Keempat, mekanisme kerja KND minim pelibatan organisasi penyandang disabilitas. Pengisian anggota KND dinilai tidak memberi kesempatan penuh bagi penyandang disabilitas karena membatasi peluang dengan menetapkan jatah anggota KND dari penyandang disabilitas sebanyak 4 dari total 7 orang. Padahal, Pasal 33 ayat (3) UN CRPD adalah mengutamakan keterlibatan penyandang disabilitas dalam pelaksanaan pengawasan pemenuhan hak penyandang disabilitas dalam suatu negara.

Kelima, proses pembentukan KND tidak transparan dan partisipatif, sehingga tidak merepresentasikan aspirasi dari masyarakat penyandang disabilitas di Indonesia. Pemilihan panitia seleksi dan penunjukan anggota KND untuk kali pertama tidak melibatkan organisasi penyandang disabilitas. Ini dikhawatirkan mengganggu independensi dan keberpihakan terhadap penyandang disabilitas.

Tak ketinggalan Fajri menyebut pembentukan Perpres No.68 Tahun 2020 dilakukan secara tertutup dan minim partisipasi penyandang disabilitas sebagai pemangku kepentingan utama. Pembentukan beleid ini juga tidak melalui uji publik terhadap masyarakat difabel, ini bertentangan dengan Pasal 4 UN CRPD dimana ketentuan tersebut mewajibkan pemerintah berkonsultasi secara erat dan intensif dengan masyarakat penyandang disabilitas dalam membuat peraturan terkait kepentingan penyandang disabilitas.

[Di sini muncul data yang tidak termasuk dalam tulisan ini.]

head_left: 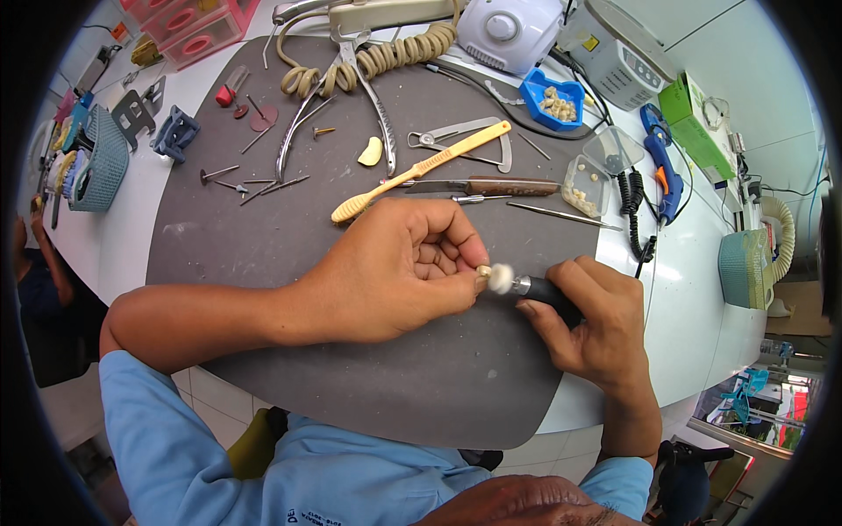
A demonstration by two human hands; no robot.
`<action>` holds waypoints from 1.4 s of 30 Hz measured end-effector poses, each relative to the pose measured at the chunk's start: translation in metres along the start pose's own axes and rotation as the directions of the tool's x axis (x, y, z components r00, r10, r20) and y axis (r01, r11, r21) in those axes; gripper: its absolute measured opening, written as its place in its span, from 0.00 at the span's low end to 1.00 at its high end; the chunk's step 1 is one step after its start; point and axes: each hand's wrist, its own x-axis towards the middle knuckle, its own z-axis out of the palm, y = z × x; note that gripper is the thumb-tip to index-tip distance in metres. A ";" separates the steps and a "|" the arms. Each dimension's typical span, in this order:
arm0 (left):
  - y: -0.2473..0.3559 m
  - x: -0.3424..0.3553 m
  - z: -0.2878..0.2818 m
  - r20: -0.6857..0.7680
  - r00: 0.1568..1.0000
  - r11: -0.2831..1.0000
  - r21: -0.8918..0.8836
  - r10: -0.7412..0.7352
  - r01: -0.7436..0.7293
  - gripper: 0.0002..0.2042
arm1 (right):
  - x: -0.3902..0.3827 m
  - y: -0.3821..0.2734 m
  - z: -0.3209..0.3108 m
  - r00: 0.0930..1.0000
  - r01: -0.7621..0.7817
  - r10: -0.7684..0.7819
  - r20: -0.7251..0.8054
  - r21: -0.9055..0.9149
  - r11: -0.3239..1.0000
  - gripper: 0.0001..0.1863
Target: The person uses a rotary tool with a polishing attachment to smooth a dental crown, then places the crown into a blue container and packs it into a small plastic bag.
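Both hands meet over the grey mat: the left hand pinches a small tooth-coloured piece, while the right hand grips a handpiece, its white buffing wheel touching it. Polishing seems underway; steady, light contact is needed next.

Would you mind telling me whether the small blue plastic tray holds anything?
Not empty: the small blue plastic tray holds a heap of pale tooth-like pieces.

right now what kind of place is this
Most likely a dental lab bench: a blue tray of tooth-like pieces, a rotary handpiece with a white buff, and hand instruments on a grey mat.
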 end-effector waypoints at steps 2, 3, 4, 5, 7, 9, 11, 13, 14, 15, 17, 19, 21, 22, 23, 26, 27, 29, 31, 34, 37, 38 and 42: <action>0.000 0.000 0.000 0.002 1.000 1.000 0.008 0.000 0.000 0.08 | 0.000 0.000 0.000 1.000 0.009 -0.009 0.008 -0.002 1.000 0.18; 0.001 0.000 0.000 0.002 1.000 1.000 0.009 -0.004 0.004 0.08 | 0.000 0.000 0.001 1.000 0.003 -0.003 0.001 0.005 1.000 0.18; 0.001 0.000 0.000 0.002 1.000 1.000 0.011 -0.008 0.008 0.08 | 0.000 0.000 0.001 1.000 -0.002 0.002 -0.006 0.012 1.000 0.18; 0.001 0.000 0.000 0.002 1.000 1.000 0.011 -0.008 0.008 0.08 | 0.000 0.000 0.001 1.000 -0.003 0.003 -0.006 0.012 1.000 0.18; 0.002 0.000 0.000 -0.005 1.000 1.000 0.001 -0.016 0.016 0.09 | 0.000 0.000 0.000 1.000 0.000 0.000 0.006 0.008 1.000 0.18; 0.001 0.000 0.000 -0.005 1.000 1.000 -0.001 -0.009 0.009 0.09 | 0.000 0.000 0.001 1.000 -0.001 0.001 0.002 0.009 1.000 0.18; 0.001 -0.001 0.001 -0.006 1.000 1.000 -0.002 -0.002 0.002 0.09 | 0.000 0.000 0.002 1.000 0.000 0.000 -0.001 0.011 1.000 0.18; 0.001 0.000 0.001 -0.005 1.000 1.000 0.000 -0.014 0.014 0.10 | 0.000 0.001 0.001 1.000 0.000 0.000 -0.007 0.020 1.000 0.18; 0.001 0.000 0.001 -0.003 1.000 1.000 0.000 -0.014 0.014 0.10 | 0.000 0.000 0.001 1.000 -0.001 0.001 -0.007 0.019 1.000 0.18; 0.000 0.000 0.001 -0.004 1.000 1.000 0.002 -0.010 0.010 0.10 | 0.000 0.000 0.000 1.000 0.001 -0.001 -0.001 0.014 1.000 0.18; -0.001 -0.001 0.001 -0.006 1.000 1.000 0.004 -0.006 0.006 0.10 | 0.000 0.001 0.001 1.000 0.004 -0.004 0.006 0.010 1.000 0.18; -0.001 -0.001 0.001 -0.004 1.000 1.000 0.001 -0.001 0.001 0.09 | 0.000 0.001 0.001 1.000 0.000 0.000 0.000 0.013 1.000 0.18; -0.001 -0.001 0.001 -0.002 1.000 1.000 0.004 -0.002 0.002 0.09 | 0.001 0.001 0.000 1.000 0.006 -0.006 0.005 0.003 1.000 0.18; -0.001 -0.001 0.002 -0.001 1.000 1.000 0.008 -0.002 0.002 0.09 | 0.000 0.000 0.000 1.000 0.012 -0.012 0.009 -0.008 1.000 0.18; -0.002 -0.002 0.002 0.001 1.000 1.000 0.009 -0.001 0.001 0.09 | -0.001 0.000 0.000 1.000 0.012 -0.012 0.008 -0.010 1.000 0.18; -0.003 -0.002 0.002 -0.010 1.000 1.000 0.013 0.004 -0.003 0.08 | 0.001 0.000 0.000 1.000 0.004 -0.004 0.002 0.006 1.000 0.18; -0.002 -0.002 0.002 -0.009 1.000 1.000 0.026 0.003 -0.003 0.08 | 0.001 -0.001 -0.001 1.000 0.008 -0.008 0.012 -0.001 1.000 0.18; -0.001 -0.002 0.002 -0.008 1.000 0.999 0.039 0.002 -0.002 0.08 | 0.001 -0.001 -0.001 1.000 0.011 -0.011 0.023 -0.008 1.000 0.18; -0.001 -0.003 0.002 -0.010 1.000 0.999 0.043 0.012 -0.012 0.08 | 0.001 -0.001 0.000 1.000 -0.001 0.001 0.004 0.008 1.000 0.18; 0.000 -0.003 0.003 -0.004 1.000 0.998 0.061 0.009 -0.008 0.08 | 0.001 -0.001 -0.001 1.000 0.007 -0.007 0.014 0.001 1.000 0.18; -0.002 -0.003 0.002 -0.006 1.000 0.998 0.055 0.004 -0.004 0.08 | 0.001 -0.001 0.000 1.000 0.000 0.000 0.016 0.001 1.000 0.18; -0.001 -0.003 0.002 -0.007 1.000 0.998 0.055 0.004 -0.004 0.08 | 0.001 -0.001 0.000 1.000 0.000 0.000 0.017 0.001 1.000 0.18; -0.001 -0.003 0.002 0.007 1.000 0.998 0.058 0.013 -0.014 0.08 | 0.001 0.000 -0.001 1.000 0.015 -0.014 0.027 -0.011 1.000 0.19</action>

“Melalui petisi ini organisasi penyandang disabilitas berharap Presiden RI, Joko Widodo, dapat merealisasikan keinginan masyarakat penyandang disabilitas untuk melakukan revisi terbatas terhadap Perpres 68 Tahun 2020 tentang KND,” kata Fajri.

Fajri menjelaskan usulan perubahan yang disampaikan oleh organisasi penyandang disabilitas Seluruh Indonesia ini terdiri dari 5 ketentuan baru dan 4 ketentuan revisi. Jumlah itu sedikit dibandingkan keseluruhan ketentuan yang mencapai 67 ketentuan yang tercakup dalam 31 pasal.

Selain itu, Fajri menyebut organisasi penyandang disabilitas mendesak Presiden Jokowi menginstruksikan Menteri terkait untuk menunda pelaksanaan Perpres 68 Tahun 2020, terutama dalam memilih anggota KND untuk pertama kalinya. Penundaan itu penting sebagai bagian dari penghormatan terhadap hak penyandang disabilitas untuk ikut serta secara aktif dan bermakna dalam pembentukan atau perubahan kebijakan atau regulasi yang terkait langsung dengan penyandang disabilitas.

Menurut Fajri perwakilan organisasi penyandang disabilitas siap jika Presiden Jokowi meminta penjelasan lebih mendalam terhadap aspirasi kalangan disabilitas. Ini penting guna mempercepat proses perubahan terhadap Perpres No.68 Tahun 2020. Pemenuhan aspirasi ini dapat dilihat sebagai bukti pemerintah serius melaksanakan penghormatan, perlindungan, dan pemenuhan hak penyandang disabilitas di Indonesia demi mencapai Indonesia inklusif tahun 2030.